◆ **ABOUT THIS TASK**: When a line in the records includes the string "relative", it goes into the tally; report that tally alone.

◆ **MATERIAL FOR THIS EXERCISE**:
Segment Open
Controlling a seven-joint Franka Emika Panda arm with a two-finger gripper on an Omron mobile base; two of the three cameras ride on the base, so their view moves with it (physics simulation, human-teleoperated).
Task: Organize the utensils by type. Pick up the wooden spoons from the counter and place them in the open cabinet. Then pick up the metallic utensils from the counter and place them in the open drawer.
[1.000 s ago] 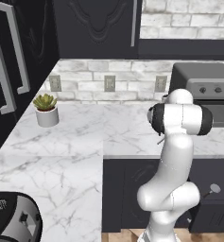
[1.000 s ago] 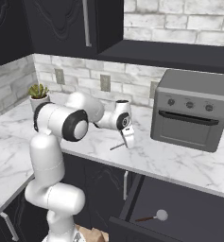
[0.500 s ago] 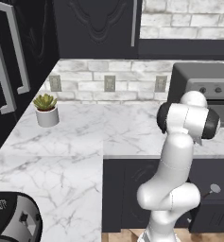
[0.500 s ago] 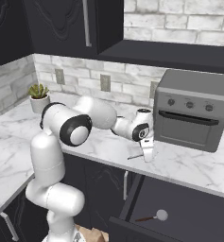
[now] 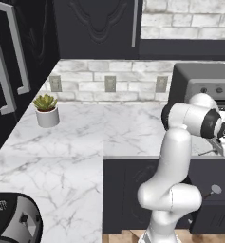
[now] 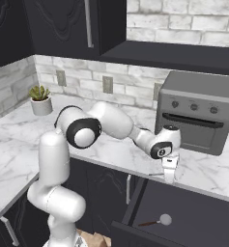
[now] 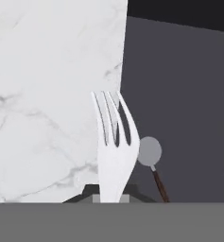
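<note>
Gripper [image 6: 169, 177] clamped on thin silver metal fork [image 7: 113, 151].
Held above white marble counter's [image 6: 111, 144] front edge; grey-headed ladle [image 6: 159, 220] lies in open black drawer [image 6: 183, 212].

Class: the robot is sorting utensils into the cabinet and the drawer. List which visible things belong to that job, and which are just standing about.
Part of the job:
- fork, held in the shut gripper
- ladle, lying in the open drawer
- counter
- wall cabinet

Standing about:
- toaster oven
- potted plant
- toaster
- wall outlets
</note>
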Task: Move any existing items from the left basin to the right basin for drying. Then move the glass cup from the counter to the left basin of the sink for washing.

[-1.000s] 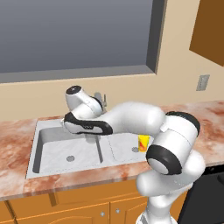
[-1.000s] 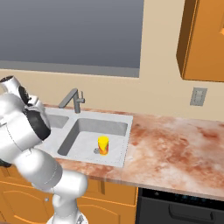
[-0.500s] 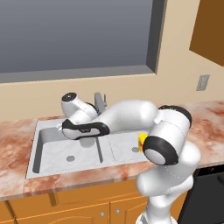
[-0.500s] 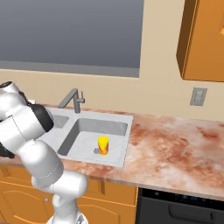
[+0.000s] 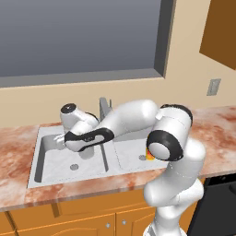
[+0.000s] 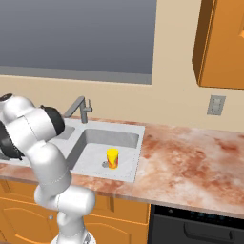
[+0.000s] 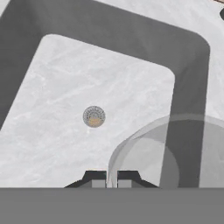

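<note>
The end effector (image 7: 106, 178) is seen nearly closed, its fingertips pinching the rim of the glass cup (image 7: 175, 148), which is held above the left basin (image 7: 52, 131); farther right, the yellow cup (image 6: 112, 158) stands upright in the right basin (image 6: 125, 137)

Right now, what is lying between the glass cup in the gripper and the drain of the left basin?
Nothing: in the hand view, bare steel floor of the left basin runs from the glass cup, pinched at its rim by the gripper, to the drain.
</note>
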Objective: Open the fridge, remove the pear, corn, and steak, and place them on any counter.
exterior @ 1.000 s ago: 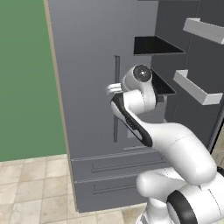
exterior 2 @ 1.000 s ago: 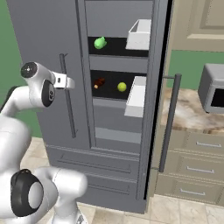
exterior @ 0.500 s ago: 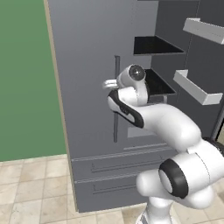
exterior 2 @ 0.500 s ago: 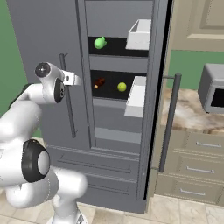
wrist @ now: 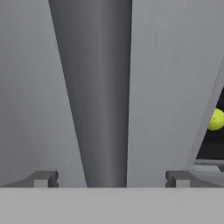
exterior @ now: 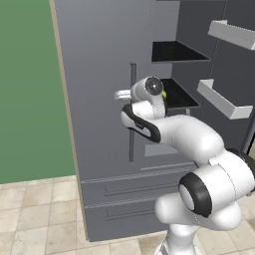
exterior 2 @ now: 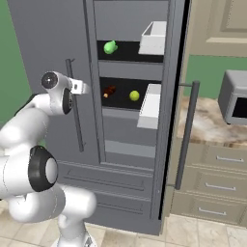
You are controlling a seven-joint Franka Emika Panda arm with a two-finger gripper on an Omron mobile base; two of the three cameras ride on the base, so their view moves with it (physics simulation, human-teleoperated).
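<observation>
Dark grey fridge (exterior 2: pixel 53 58), yellow-green pear (exterior 2: pixel 134 95), bright green corn (exterior 2: pixel 110 47).

A green wall (exterior: pixel 27 89) fills the left of the left base view. Beige floor tiles (exterior: pixel 35 219) with pale grout run along the bottom. At right in the right base view, a grey microwave (exterior 2: pixel 234 96) sits above beige panelled cabinets (exterior 2: pixel 214 185); cream upper cabinets (exterior 2: pixel 219 24) hang overhead.
</observation>
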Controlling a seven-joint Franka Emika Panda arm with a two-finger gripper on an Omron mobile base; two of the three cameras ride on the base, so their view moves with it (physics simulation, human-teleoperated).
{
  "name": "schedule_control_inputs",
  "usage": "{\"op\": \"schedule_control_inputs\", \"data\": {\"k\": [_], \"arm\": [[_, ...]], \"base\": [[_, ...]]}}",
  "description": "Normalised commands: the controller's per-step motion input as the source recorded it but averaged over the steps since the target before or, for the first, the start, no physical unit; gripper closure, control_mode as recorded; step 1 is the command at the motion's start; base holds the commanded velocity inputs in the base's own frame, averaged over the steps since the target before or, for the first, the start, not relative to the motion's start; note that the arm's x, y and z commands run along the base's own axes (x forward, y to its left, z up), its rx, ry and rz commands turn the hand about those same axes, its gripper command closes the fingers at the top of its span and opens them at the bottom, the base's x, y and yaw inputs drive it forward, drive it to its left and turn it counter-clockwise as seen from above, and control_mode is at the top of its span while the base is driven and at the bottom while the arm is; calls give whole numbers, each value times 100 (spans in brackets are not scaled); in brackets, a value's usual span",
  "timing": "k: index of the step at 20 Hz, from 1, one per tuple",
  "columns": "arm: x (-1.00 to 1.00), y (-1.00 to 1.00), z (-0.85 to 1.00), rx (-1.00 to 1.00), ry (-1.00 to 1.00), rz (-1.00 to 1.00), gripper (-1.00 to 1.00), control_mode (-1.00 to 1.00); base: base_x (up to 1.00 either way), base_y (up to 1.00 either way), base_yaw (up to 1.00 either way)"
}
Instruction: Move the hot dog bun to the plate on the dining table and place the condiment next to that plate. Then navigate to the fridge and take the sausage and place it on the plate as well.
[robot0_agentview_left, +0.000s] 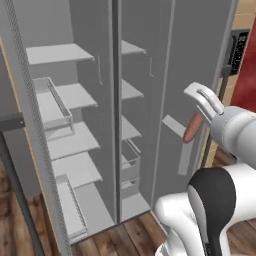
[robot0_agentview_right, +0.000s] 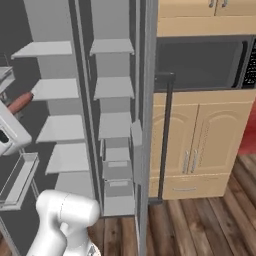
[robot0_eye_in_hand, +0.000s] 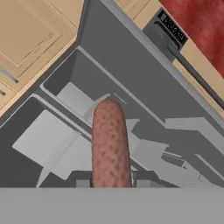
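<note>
Before open fridge (robot0_agentview_left: 75, 125): reddish-brown speckled sausage (robot0_eye_in_hand: 110, 144), gripper-held.

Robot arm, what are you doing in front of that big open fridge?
The robot arm is holding a reddish-brown sausage in its gripper, with the jaws shut on it. It is held up in the air in front of the fridge, whose doors stand wide open on pale grey shelves. In the hand view the sausage sticks straight out from the gripper. It rests on no shelf.
</note>
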Motion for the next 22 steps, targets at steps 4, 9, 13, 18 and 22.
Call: {"op": "schedule_control_inputs", "data": {"k": [4,9,13,18,22], "arm": [[0,0,0,0,0,0,100,100],[0,0,0,0,0,0,100,100],[0,0,0,0,0,0,100,100],[0,0,0,0,0,0,100,100],[0,0,0,0,0,0,100,100]], "base": [[-36,47,-22],[23,19,-1],[23,5,-18],[22,20,-35],[-95,5,-54]]}}
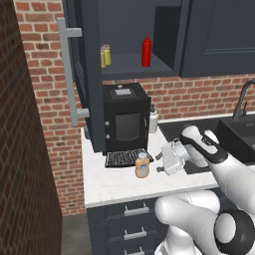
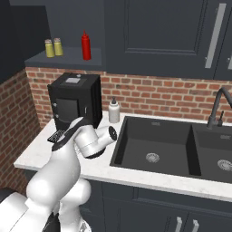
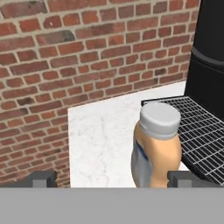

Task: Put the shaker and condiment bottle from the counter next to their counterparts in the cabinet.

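Two yellow shakers [image 1: 105,56] already stand side by side on the cabinet [image 1: 129,67] shelf, a little apart from the red bottle [image 1: 146,51], so that half looks done. The condiment bottle [image 1: 142,165] waits on the bench [image 1: 114,187], touching the coffee machine's grille [image 1: 124,158], between the wide-open gripper's [image 3: 113,178] tips, nearer one.
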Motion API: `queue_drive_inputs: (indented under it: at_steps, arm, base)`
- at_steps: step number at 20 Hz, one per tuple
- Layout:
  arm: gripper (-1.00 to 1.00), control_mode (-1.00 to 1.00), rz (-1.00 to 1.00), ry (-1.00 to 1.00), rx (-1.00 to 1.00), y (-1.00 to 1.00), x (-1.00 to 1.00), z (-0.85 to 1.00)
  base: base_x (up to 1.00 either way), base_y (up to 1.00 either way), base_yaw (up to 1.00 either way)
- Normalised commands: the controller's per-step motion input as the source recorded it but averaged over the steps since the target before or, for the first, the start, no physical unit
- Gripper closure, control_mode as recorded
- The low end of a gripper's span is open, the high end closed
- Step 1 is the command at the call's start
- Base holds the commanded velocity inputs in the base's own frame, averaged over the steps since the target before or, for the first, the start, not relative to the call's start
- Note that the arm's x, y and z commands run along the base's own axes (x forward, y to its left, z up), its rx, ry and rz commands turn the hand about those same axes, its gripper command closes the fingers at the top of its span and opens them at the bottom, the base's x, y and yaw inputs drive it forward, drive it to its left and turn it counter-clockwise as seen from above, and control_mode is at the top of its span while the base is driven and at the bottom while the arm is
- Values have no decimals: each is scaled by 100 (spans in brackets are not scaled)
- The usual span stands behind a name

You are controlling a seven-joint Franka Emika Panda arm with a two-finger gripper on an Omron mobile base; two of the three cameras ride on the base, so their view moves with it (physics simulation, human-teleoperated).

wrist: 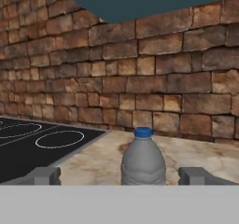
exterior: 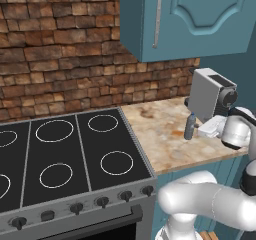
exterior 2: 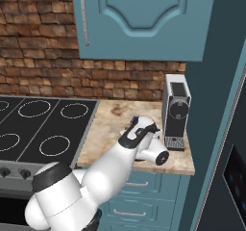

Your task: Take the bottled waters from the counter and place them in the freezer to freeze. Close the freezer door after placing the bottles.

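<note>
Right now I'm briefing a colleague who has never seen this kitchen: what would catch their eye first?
Probably the grey-blue bottle with its dark blue cap, standing upright on the marbled counter between the fingertips of the open gripper. Next, the grey coffee machine at the counter's right end, below the teal wall cupboard. To the left lies the black stove top with white rings, against the brick wall.

We see a matt grey plastic bottle [wrist: 143, 161] on the smooth marbled stone counter [wrist: 100, 160], rough brick wall [wrist: 140, 78] behind, glossy black stove top [exterior: 65, 154].
</note>
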Motion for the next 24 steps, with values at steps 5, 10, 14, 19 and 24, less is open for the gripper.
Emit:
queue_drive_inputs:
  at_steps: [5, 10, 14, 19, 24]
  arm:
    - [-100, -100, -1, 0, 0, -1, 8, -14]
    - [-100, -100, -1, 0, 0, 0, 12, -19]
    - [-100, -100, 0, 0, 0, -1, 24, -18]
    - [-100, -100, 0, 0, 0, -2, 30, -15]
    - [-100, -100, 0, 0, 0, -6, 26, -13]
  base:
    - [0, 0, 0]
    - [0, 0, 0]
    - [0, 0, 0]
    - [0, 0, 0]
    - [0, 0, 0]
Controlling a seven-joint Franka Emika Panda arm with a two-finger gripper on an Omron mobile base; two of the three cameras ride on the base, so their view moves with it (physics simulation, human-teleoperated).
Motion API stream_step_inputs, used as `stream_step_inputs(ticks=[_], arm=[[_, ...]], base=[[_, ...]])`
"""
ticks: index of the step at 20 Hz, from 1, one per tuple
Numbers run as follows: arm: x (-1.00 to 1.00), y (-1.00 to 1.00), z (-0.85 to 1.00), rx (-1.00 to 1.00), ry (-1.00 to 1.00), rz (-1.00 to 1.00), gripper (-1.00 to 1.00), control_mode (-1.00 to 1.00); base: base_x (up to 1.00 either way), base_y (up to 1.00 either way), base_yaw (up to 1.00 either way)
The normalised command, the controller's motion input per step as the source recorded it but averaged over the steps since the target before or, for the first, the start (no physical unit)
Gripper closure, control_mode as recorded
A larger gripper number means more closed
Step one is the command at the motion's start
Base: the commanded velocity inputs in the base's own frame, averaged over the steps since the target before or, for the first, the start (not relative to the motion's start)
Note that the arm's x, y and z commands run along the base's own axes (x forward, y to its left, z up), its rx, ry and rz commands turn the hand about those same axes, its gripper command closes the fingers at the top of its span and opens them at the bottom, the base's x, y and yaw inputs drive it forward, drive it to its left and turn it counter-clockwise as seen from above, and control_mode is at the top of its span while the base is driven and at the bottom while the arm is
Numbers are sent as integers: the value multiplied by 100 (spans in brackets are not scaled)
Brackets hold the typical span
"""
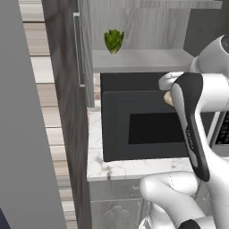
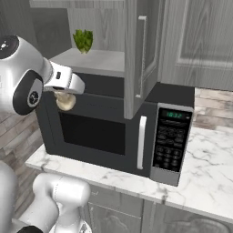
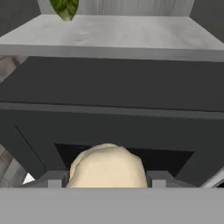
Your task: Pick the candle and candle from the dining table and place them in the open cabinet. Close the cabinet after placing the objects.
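The grey wood-grain cabinet [image 2: 136,54] hangs on the wall with its doors swung open, one door edge-on in the right base view and the other [image 1: 67,112] reaching down the left side of the left base view. Inside, its pale grey shelf [image 1: 147,60] is bare but for a small leafy green vegetable [image 1: 114,41] standing near the back left. Directly under the shelf sits the black microwave [image 2: 113,132], its door shut, resting on the white marble bench [image 2: 200,177].

The claw [image 3: 107,180] hangs in front of the microwave's upper edge, below the level of the shelf. Its jaws stand narrow, clamped on the cream candle [image 3: 107,170], which bulges between the two dark fingertips [image 3: 52,179] in the hand view and shows as a pale lump under the wrist in the right base view [image 2: 65,101]. I cannot tell which way its long axis lies, since only a rounded end shows.

What matters for the placing is that the shelf lies above and ahead of the claw, beyond the microwave's top. By my reading, the candle must rise clear of the shelf's front lip before going forward; a straight push would meet the microwave. The open stretch of shelf to the right of the vegetable looks the safer landing spot.
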Motion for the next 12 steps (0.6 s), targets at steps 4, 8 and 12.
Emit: stream_step_inputs(ticks=[4,8,12], arm=[[28,0,11,0,-10,0,100,-100],[25,0,18,0,-7,0,100,-100],[13,0,27,0,-2,0,100,-100]], base=[[0,0,0],[0,0,0],[0,0,0]])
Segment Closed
◆ **RESPONSE**: 3